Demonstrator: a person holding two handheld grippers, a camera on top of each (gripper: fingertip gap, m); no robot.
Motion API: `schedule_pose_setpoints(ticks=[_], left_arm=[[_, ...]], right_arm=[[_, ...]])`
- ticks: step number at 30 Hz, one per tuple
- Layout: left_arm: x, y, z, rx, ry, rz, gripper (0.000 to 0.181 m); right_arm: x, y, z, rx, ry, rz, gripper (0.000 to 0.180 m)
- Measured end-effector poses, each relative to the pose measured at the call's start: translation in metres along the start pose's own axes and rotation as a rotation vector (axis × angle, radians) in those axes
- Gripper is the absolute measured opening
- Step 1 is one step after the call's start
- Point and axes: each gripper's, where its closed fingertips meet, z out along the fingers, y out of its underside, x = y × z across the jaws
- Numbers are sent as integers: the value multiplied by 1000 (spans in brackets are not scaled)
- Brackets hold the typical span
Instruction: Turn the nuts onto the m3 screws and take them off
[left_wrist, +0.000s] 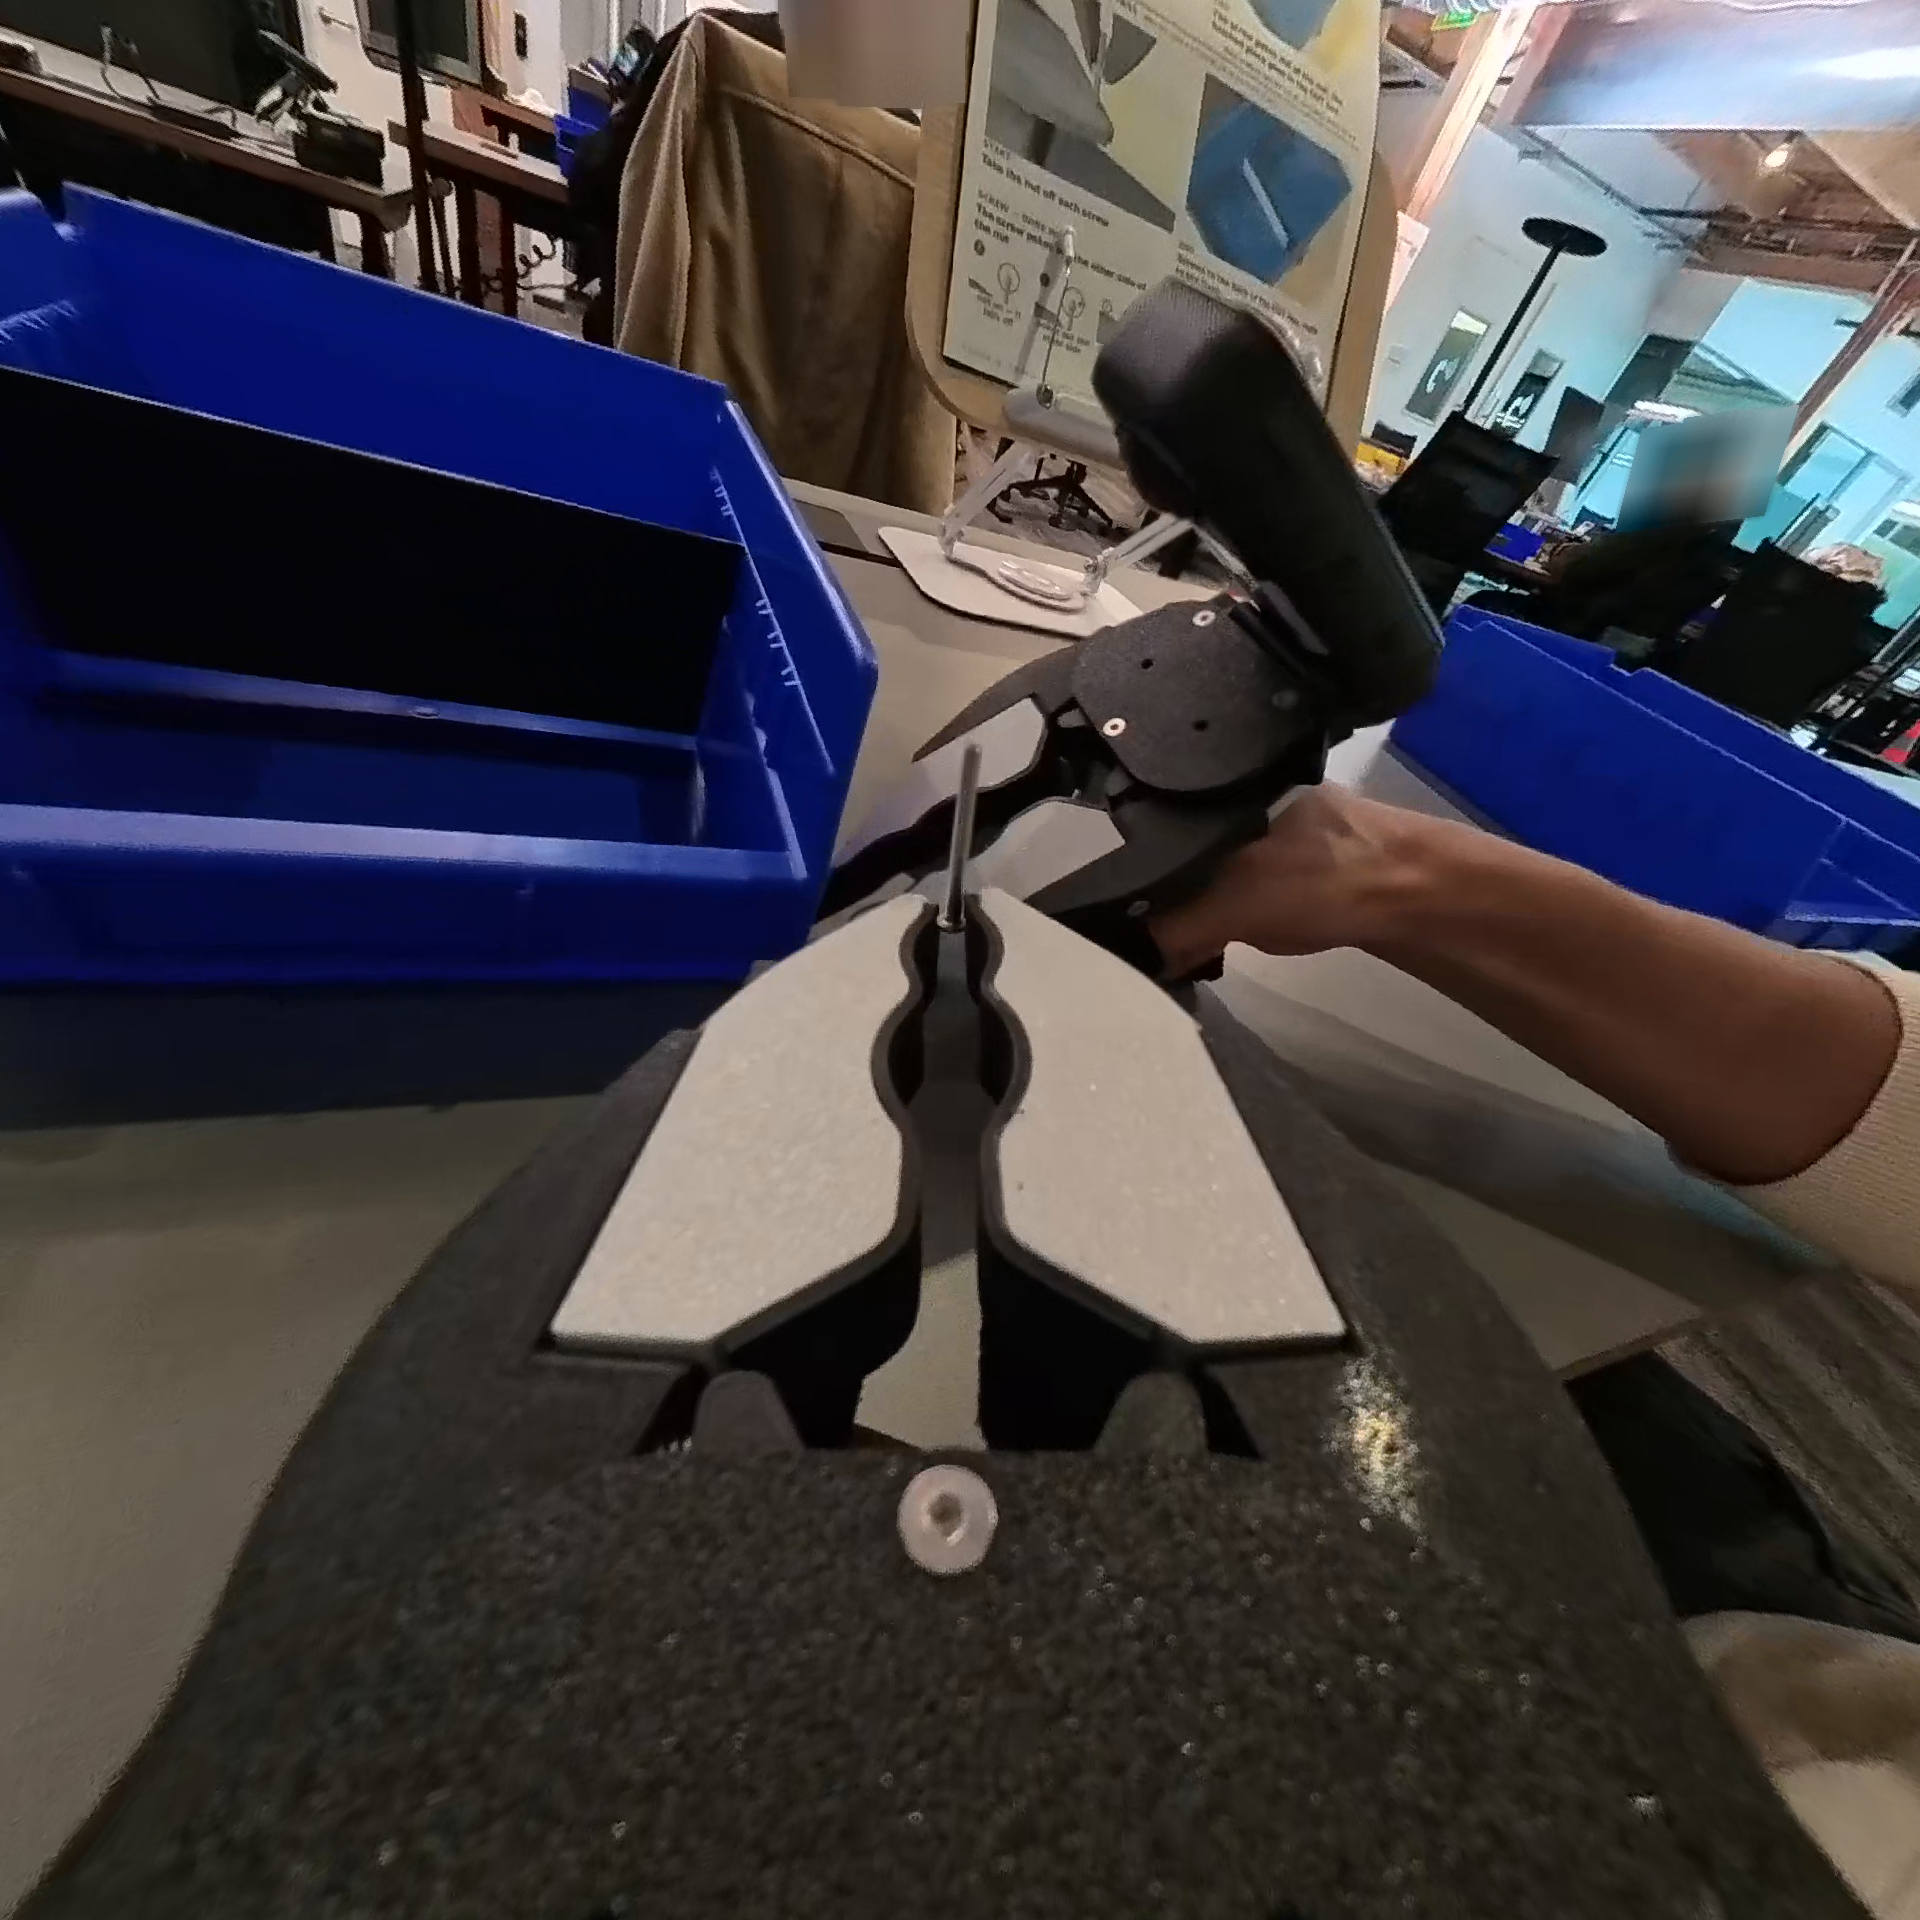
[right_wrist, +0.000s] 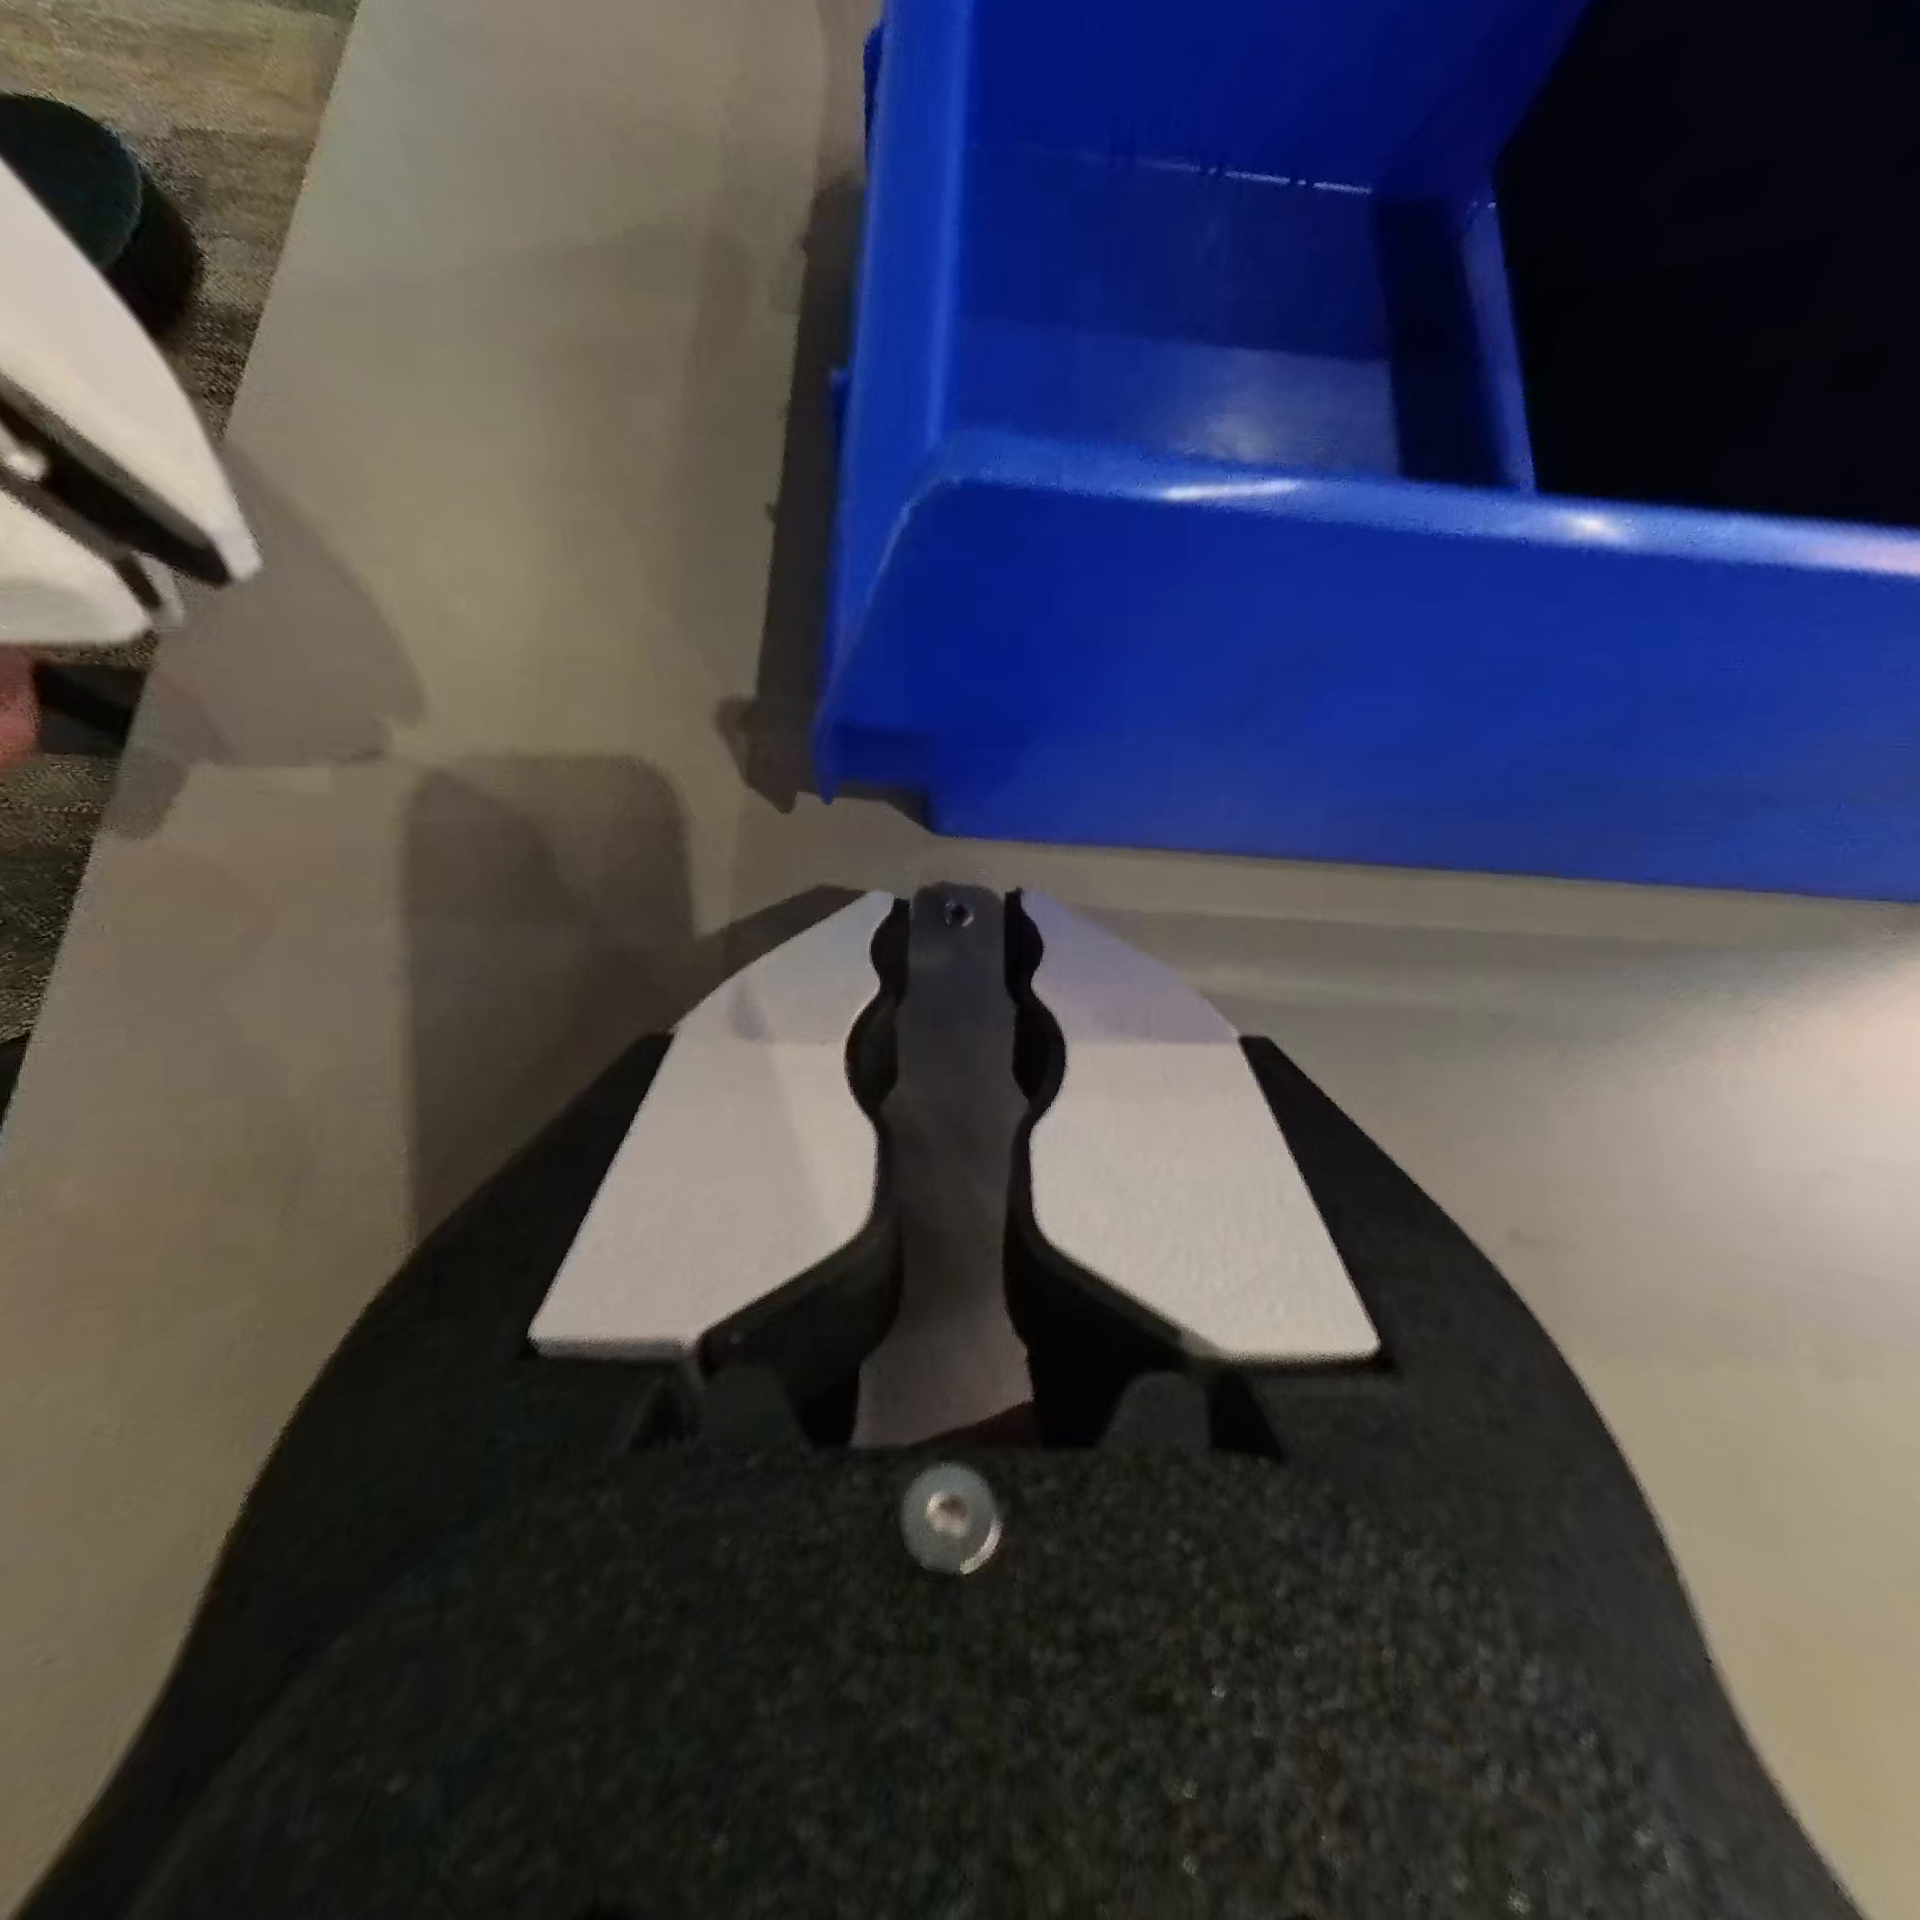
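Pinching a thin screw (left_wrist: 968, 831) upright at its tips, the left gripper (left_wrist: 951, 920) sits clenched right beside the blue bin (left_wrist: 416, 862). Only the left wrist view catches the right gripper (left_wrist: 1049, 769) from outside, angled down toward the screw with a hand (left_wrist: 1278, 883) wrapped round its grip. The right wrist view shows that gripper (right_wrist: 956, 912) clamped on a small nut (right_wrist: 954, 912) above the table (right_wrist: 468, 520), the bin's corner (right_wrist: 1351, 675) just ahead.

A printed instruction poster (left_wrist: 1164, 177) with pictures, diagrams and lines of writing stands on a clear stand behind the counter (left_wrist: 260, 1299); embossed graduation marks line the blue bin (left_wrist: 416, 894) wall's inner edge
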Motion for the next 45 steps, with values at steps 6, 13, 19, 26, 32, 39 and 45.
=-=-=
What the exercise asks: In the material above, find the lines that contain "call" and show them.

Answer to the exercise:
- Measured end-effector poses, each relative to the pose measured at the call's start: translation in metres along the start pose's own axes and rotation as a rotation vector (axis × angle, radians) in those axes
- Step 1 is one step after the call's start

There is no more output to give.